Electronics News Byte: Google Pigweed for Embedded Dev, US Companies Lead IC Market, and More

March 23, 2020 | 15:30
Whether you are interested in embedded development, semiconductor manufacturing, or new computing technologies, you can rely on the Elektor editorial team to keep you updated about electronics news and new developments in electronics sector. We put together the following news round-up for the last several days. 

Electronics News Update

  • Google’s Pigweed for Embedded Dev: Google recently unveiled Pigweed, a collection of open-source modules for embedded developers. Pigweed is not an operating system. "Pigweed modules are built to enable faster and more reliable development on 32-bit microcontrollers," the company reported on its blog.
     
  • US-Based Companies Captured 55% of the 2019 IC Market: Semiconductor research firm IC Insights is reporting that US-headquartered companies held 55% of the global IC market in 2019. South Korea came in second place with 21% of the total IC share, and Europe came in third with 7%.
     
  • Intel’s Neuromorphic Computing System: Just days ago, Intel announced that its Pohoiki Springs neuromorphic research system provides the computational capacity of 100 million neurons. "It integrates 768 Loihi neuromorphic research chips inside a chassis the size of five standard servers," the company reported. The development marks Intel's next step in learning from neuroscience to create chips that function more like a human brain. 

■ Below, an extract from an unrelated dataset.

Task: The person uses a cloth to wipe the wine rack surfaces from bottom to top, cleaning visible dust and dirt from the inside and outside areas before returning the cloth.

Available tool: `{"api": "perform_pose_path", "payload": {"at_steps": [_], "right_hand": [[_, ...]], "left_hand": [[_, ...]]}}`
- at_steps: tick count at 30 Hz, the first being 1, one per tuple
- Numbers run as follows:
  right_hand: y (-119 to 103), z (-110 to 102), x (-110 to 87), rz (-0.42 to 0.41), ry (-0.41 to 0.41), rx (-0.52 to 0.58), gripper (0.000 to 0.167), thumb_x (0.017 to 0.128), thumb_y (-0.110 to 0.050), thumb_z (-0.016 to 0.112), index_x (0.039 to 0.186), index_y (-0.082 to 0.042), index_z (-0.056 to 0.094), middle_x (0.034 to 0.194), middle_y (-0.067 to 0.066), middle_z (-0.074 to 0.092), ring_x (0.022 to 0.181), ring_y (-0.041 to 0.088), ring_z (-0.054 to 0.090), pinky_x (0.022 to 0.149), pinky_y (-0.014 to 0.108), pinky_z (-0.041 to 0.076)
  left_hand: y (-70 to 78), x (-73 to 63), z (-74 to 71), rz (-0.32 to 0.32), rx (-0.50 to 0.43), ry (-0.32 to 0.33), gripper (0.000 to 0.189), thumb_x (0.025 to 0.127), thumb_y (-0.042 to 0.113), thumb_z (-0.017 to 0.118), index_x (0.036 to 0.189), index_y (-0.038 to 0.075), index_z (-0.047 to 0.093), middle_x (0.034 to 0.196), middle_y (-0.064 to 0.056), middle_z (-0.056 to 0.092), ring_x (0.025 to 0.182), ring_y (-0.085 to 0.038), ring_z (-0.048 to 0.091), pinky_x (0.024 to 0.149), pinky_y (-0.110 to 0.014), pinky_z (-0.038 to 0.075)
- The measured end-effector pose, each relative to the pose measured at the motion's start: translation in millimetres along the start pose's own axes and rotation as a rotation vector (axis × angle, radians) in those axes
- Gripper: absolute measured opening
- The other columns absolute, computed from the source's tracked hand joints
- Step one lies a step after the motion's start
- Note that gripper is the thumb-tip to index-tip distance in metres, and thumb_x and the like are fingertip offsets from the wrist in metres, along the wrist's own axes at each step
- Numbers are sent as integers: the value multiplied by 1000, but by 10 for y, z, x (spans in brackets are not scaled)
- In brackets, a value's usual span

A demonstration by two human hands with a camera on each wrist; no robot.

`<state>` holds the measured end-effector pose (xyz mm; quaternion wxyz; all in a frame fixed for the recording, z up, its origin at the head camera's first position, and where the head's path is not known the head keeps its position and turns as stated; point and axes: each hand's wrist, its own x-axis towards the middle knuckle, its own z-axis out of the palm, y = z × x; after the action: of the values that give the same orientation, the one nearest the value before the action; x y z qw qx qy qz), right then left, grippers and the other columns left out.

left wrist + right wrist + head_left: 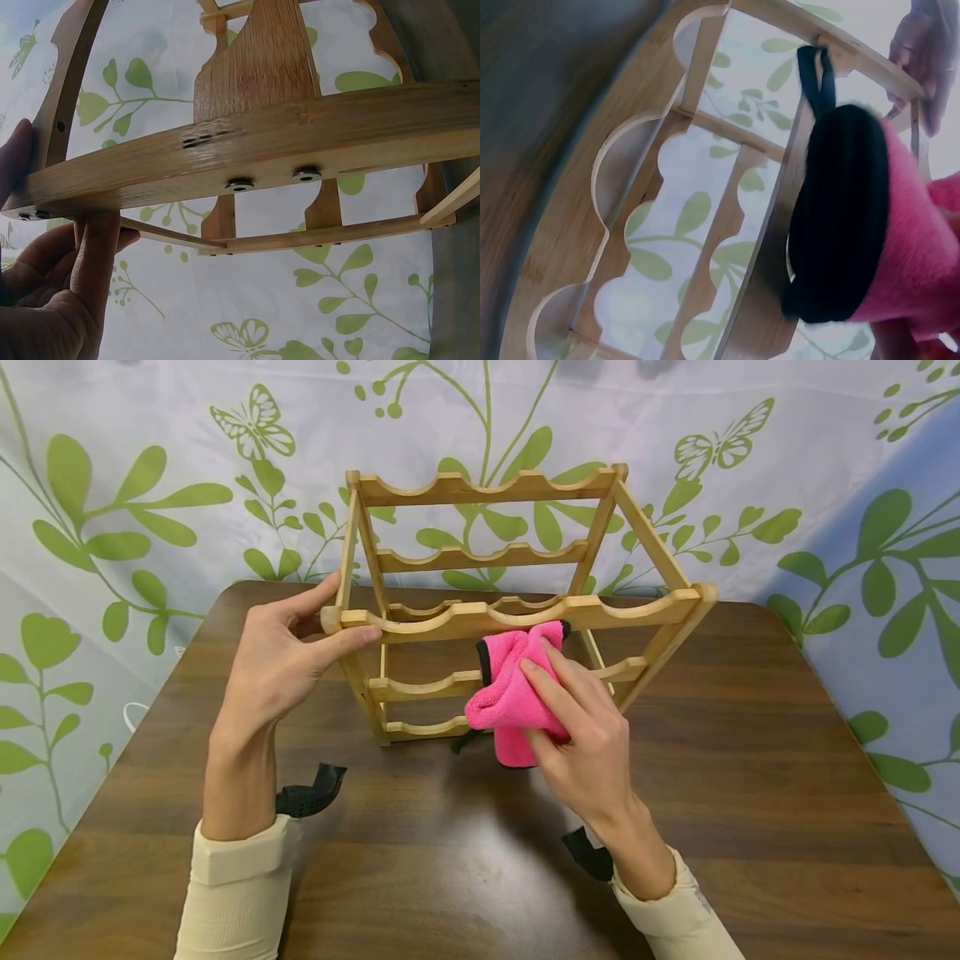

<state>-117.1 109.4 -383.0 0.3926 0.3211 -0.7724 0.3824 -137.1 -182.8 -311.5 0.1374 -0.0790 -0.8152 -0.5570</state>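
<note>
A light wooden rack [442,625] with scalloped crossbars stands on the table, seen whole in the head view. My left hand [273,652] grips its near left top corner, thumb along the front top bar and fingers behind the post. In the left wrist view that hand [71,277] holds the end of a wooden side post [247,150]. My right hand [588,735] pinches a bunched pink cloth [517,693] with black edging against the front top bar, near its middle. The right wrist view shows the cloth's black edge and loop [840,210] close over the bar.
The dark brown wooden table [750,777] reaches back to a white curtain [180,427] printed with green leaves and butterflies. Black straps [311,789] hang by both wrists. A white cord [133,717] shows at the table's left edge.
</note>
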Motion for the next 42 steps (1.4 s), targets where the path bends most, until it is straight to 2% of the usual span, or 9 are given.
{"api": "perform_pose_path", "payload": {"at_steps": [5, 9, 13, 15, 20, 27, 30, 36, 42], "right_hand": [[-47, 45, -10, -89, -19, 45, 31, 90, -13, 68, 117, 1, 71, 128, 19, 62, 113, 37, 59, 102, 37, 43], [-109, 99, -31, -146, -7, 68, 29, 96, -18, 63, 115, 3, 70, 127, 22, 62, 111, 39, 60, 102, 37, 44], [-149, 156, -46, -187, 89, 92, 30, 95, -16, 65, 114, 6, 67, 121, 27, 63, 107, 41, 62, 99, 38, 47], [-158, 184, -38, -197, 169, 96, 31, 93, -16, 67, 112, 9, 64, 117, 28, 64, 105, 41, 63, 97, 38, 48], [-274, 287, 120, -236, 299, 66, 26, 89, -7, 67, 107, 12, 64, 111, 27, 67, 101, 42, 64, 94, 41, 50], [-471, 572, 370, -383, 207, -76, 24, 89, -11, 70, 108, 4, 68, 115, 22, 66, 103, 39, 63, 89, 42, 53], [-479, 686, 383, -378, 164, -122, 26, 88, -12, 71, 110, 1, 68, 114, 20, 65, 104, 36, 62, 91, 39, 52], [-432, 827, 367, -332, 128, -206, 26, 81, -6, 73, 106, -5, 70, 111, 15, 64, 100, 33, 61, 85, 36, 55], [-446, 901, 384, -324, 124, -242, 20, 84, -9, 73, 104, -7, 71, 107, 13, 63, 94, 32, 60, 77, 36, 57]], "left_hand": [[-1, 25, 23, 12, 0, -3, 65, 80, 17, 85, 139, 17, 56, 71, -1, 61, 60, -12, 43, 51, -25, 32], [-3, 37, 34, 20, -4, -19, 66, 80, 18, 85, 139, 16, 55, 73, -2, 64, 61, -12, 46, 51, -24, 32], [-19, 47, 13, 51, 29, -83, 61, 89, 20, 76, 143, 13, 50, 86, -5, 70, 69, -11, 55, 57, -23, 37], [-21, 63, -4, 78, 37, -128, 54, 96, 20, 67, 145, 12, 47, 105, -7, 71, 81, -9, 60, 65, -20, 44], [-17, 107, -14, 118, -9, -217, 45, 104, 19, 53, 147, 11, 44, 145, 0, 49, 103, -8, 60, 90, -23, 49], [-52, 100, -1, 160, -48, -217, 45, 104, 18, 52, 148, 11, 43, 133, -9, 60, 97, -12, 62, 84, -21, 49], [-59, 91, -7, 178, -26, -212, 45, 105, 18, 51, 148, 12, 44, 125, -10, 62, 92, -12, 58, 79, -22, 46], [-69, 73, -58, 172, -4, -195, 44, 104, 16, 51, 147, 9, 45, 147, -2, 47, 127, -16, 51, 102, -28, 42], [-78, 37, -123, 136, 15, -177, 45, 104, 18, 51, 147, 8, 44, 148, 0, 45, 127, -15, 51, 102, -28, 41]]}}
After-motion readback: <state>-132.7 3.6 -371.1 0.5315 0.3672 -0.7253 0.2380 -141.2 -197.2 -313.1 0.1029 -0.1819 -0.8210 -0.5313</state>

    Electronics news update
  • Coronavirus Blights Lunar Mission Prep: NASA reports that construction and testing of the rocket and capsule for the 2024 manned Artemis mission to the moon is temporarily suspended due to an increasing number of coronavirus cases. The space agency has already closed its Stennis Space Center and the nearby Michoud assembly plant in New Orleans, where the rocket for manned space flight is being built. Learn more
     
  • Mobile App for Instant Contact Tracing: A team of Oxford University medical research and bioethics experts are exploring the development of a coronavirus mobile app for instant contact tracing. According to Oxford Professor Christophe Fraser, “If you are diagnosed with coronavirus, the people you’ve recently come into contact with will be messaged advising them to isolate.”